The first hour with the Reader is all struggle. For anyone starting off with an eInk device, take this advice: pick something compelling to read, a page-turner, something where getting to the next page is worth overcoming distraction. For the first hour, I was annoyed. If I held the Reader wrong, I’d hit one of the chapter buttons that sit along the bottom of the screen, jumping randomly ahead. I kept hitting the wrong buttons, or turning pages by accident. Every time, I would pop out of reading mode and into what’s-wrong-now mode, fighting my way back to the page I was reading.
The second hour is all ergonomics. How should I hold my hands? Where can I safely put my thumbs? What’s the best way to hold a book with just my left hand? Can I hold it with my right and still turn pages? (the page controls are all on the left.) It’s cold. Its hardness, its non-paper-ness, makes it feel heavy, if that makes any sense. Even though it weighs about the same as a hefty trade paperback, my hands and arms made a “it’s metal, therefore it’s heavy” connection that I had trouble getting rid of.
Then there’s what I’ve come to call the click-flash. Every time you turn a page, there is a click as you press one of the page forward/back buttons. Then the whole screen goes black as all of the eInk spheres reset before forming the next page. It’s a fraction of a second, but a bit jarring, like suddenly losing your sight and then regaining it.
It takes four hours of reading before you forget. At the four hour mark (complements of jetlag-induced, five-hours-ahead insomnia) I was no longer conscious of the device. I was holding my thumbs in the right spots. I wasn’t randomly pressing buttons anymore. My brain was now ignoring the click-flash and turning pages was no longer a conscious effort. My arms had adjusted to the weight and it no longer felt heavy. It’s at about the four hour mark that I started to notice the good things about the Reader.
The display is very crisp. In four hours of reading, I didn’t feel any more eyestrain than I would have with a paperback. In fact, as my eyes got tired, I bumped up the print size, making it easier to read as the hours went on. The lack of screen backlighting, which makes it feel a bit like a primitive PalmPilot at first, helps out here. A few hours in and I don’t have the etched-retinas feeling that I sometimes get with my laptop or monitor. The better the light, the better I could read, just like a book. Broad daylight was best of all. If the lighting was a bit dim, I bumped up the print size again and rolled along, large-print senior-citizen style, with a slight bit o’ self-consciousness that comes from sharp-eyed bystanders being able to read the page you’re on from ten feet away. (Quick, switch to the “serious” novel.)
At the end of four hours, I have the hang of it. I’ve passed through some kind of barrier with the Reader. I’m sure the product management people at Sony have charts and focus group reports that document this point, along with forecasts of how many people give up before the four hour mark.
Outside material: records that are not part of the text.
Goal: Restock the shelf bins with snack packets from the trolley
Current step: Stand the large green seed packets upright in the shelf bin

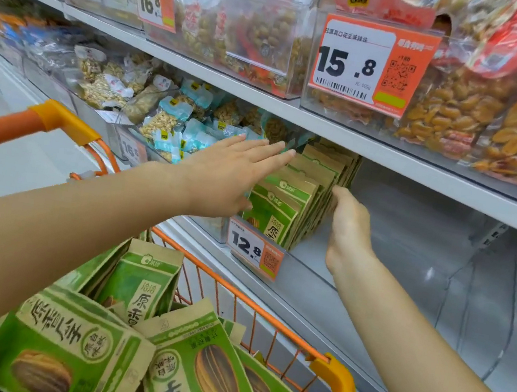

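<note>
Loose green-and-kraft snack packets point(138, 281) fill the orange trolley point(334, 382) right below your forearms, well short of the row of shelved packets point(287, 201) standing upright in the shelf bin point(210, 223) behind the 12.8 price tag point(254, 250). Your left hand point(222, 175) lies flat and empty, fingers spread over the left side of that row, while your right hand point(348, 229) presses loosely, gripping nothing, against its right edge. Since the row runs front to back and the next packets lie down and toward you, the left hand looks nearer the trolley.
</note>
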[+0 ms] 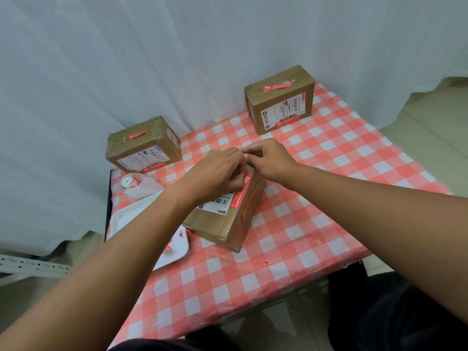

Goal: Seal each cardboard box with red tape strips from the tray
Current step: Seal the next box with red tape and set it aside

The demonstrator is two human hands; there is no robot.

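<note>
Cardboard, brown and taped over, makes up the near box (225,211), which sits angled on the table just in front of the person, its labelled face up and one corner toward the camera, likely turned so the far edge is easy to reach. Both hands meet at that far edge: the left hand (215,171) lies over the top of the box with fingers curled down onto it, seemingly steadying it and pinning a red tape strip (247,184) that runs along the top edge; the right hand (272,158) comes in from the other side with fingertips drawn together beside the left, perhaps pinching the strip's end, though the hands hide each other and I cannot tell exactly what those fingers clamp. My judgement is that the strip is being pressed down along this box's seam. Two other boxes stand well apart at the back, the left box (144,145) and the right box (279,100), each already bearing red strips on top and front, so they look done. To the left, just beside the near box, the white tray (141,219) holds a few red scraps, with a tape roll (126,182) in a clear bag behind it. Everything rests on a red-and-white checked tablecloth (316,198); a pale curtain (152,59) hangs behind, and tiled floor shows at right.
</note>
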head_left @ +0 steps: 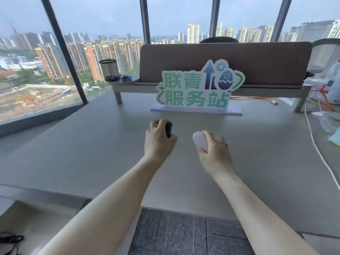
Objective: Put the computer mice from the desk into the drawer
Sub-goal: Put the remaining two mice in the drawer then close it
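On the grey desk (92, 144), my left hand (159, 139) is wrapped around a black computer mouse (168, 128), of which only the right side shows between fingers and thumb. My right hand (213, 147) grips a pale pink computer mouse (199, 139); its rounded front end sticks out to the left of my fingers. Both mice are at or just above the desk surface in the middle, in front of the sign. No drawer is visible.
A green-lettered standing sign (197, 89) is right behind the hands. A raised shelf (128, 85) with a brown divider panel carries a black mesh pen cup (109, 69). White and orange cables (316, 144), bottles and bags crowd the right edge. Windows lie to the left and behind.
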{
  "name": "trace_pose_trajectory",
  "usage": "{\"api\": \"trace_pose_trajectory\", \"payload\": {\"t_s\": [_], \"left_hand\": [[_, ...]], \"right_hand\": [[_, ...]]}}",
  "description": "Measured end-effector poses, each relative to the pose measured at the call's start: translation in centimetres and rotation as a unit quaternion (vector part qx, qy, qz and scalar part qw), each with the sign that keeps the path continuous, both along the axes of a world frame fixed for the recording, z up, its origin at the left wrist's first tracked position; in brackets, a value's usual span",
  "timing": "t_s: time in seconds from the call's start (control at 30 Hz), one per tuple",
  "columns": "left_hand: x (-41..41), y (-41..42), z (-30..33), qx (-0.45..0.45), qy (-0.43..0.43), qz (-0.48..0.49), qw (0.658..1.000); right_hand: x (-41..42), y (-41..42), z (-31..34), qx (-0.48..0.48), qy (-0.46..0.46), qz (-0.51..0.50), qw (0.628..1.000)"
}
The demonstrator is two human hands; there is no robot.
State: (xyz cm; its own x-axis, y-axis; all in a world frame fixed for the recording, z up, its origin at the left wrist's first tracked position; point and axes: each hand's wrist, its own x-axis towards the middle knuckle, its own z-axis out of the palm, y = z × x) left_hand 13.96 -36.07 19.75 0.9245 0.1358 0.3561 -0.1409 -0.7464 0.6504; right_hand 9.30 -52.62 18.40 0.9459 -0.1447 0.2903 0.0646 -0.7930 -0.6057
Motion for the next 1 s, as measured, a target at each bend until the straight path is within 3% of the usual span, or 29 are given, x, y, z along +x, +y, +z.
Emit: {"api": "trace_pose_trajectory", "payload": {"t_s": [0.23,0.47,0.73,1.0], "left_hand": [[-9.0,14.3,5.5,-0.046,-0.14,0.084,0.986],[-19.8,27.6,5.0,-0.042,-0.134,0.211,0.967],[-29.6,37.3,-4.5,-0.049,-0.037,0.332,0.941],[-33.4,41.0,-14.3,-0.055,0.2,0.312,0.927]], "right_hand": [[-5.4,12.0,2.2,0.087,-0.006,0.13,0.988],[-11.7,25.6,-0.2,0.102,0.058,0.268,0.956],[-18.2,39.2,-6.3,-0.031,0.216,0.382,0.898],[-20.6,46.0,-13.7,-0.238,0.262,0.386,0.852]]}}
What’s interesting about the experience is that it forces me to confront all of the physical aspects of reading that I burned into muscle memory a long time ago. It also highlights one of the differences in experience that separate eInk devices from digital music devices like iPods. With music, you can click once, start the music going and not touch it for hours, letting the device move you from song to song. As long as the headphones are OK, the experience is uninterrupted. Books have a constant low-level interaction. With the Reader, for the first three hours, I couldn’t believe how often I turned pages. There were hundreds of page turns. It was never-ending, like a dripping faucet. When the font got larger, there were even more. But the brain is clever, especially if there is a reward on the other side of each page turn. By the fourth hour, I had some brand-new Reader muscle memory, along with some kind of bypass that rendered the click-flash no longer annoying. I was a Reader reader. Not in the sense of wanting to throw away my paper books, only that I was once again reading a book rather than using a device.
My other realization is that my early struggles with the device were nothing more than design problems. The page looks great. The words are easy to read. I’m carrying around a dozen books in a package the size of a large Moleskine. Smart engineers could make that experience simpler, will make it simpler. Maybe even give it the sense of wonder that I got with my iPod, where interface and industrial design converge into fetish object. When that four hours drops to five minutes, things are going to get interesting. The first one to figure it out gets all the cookies.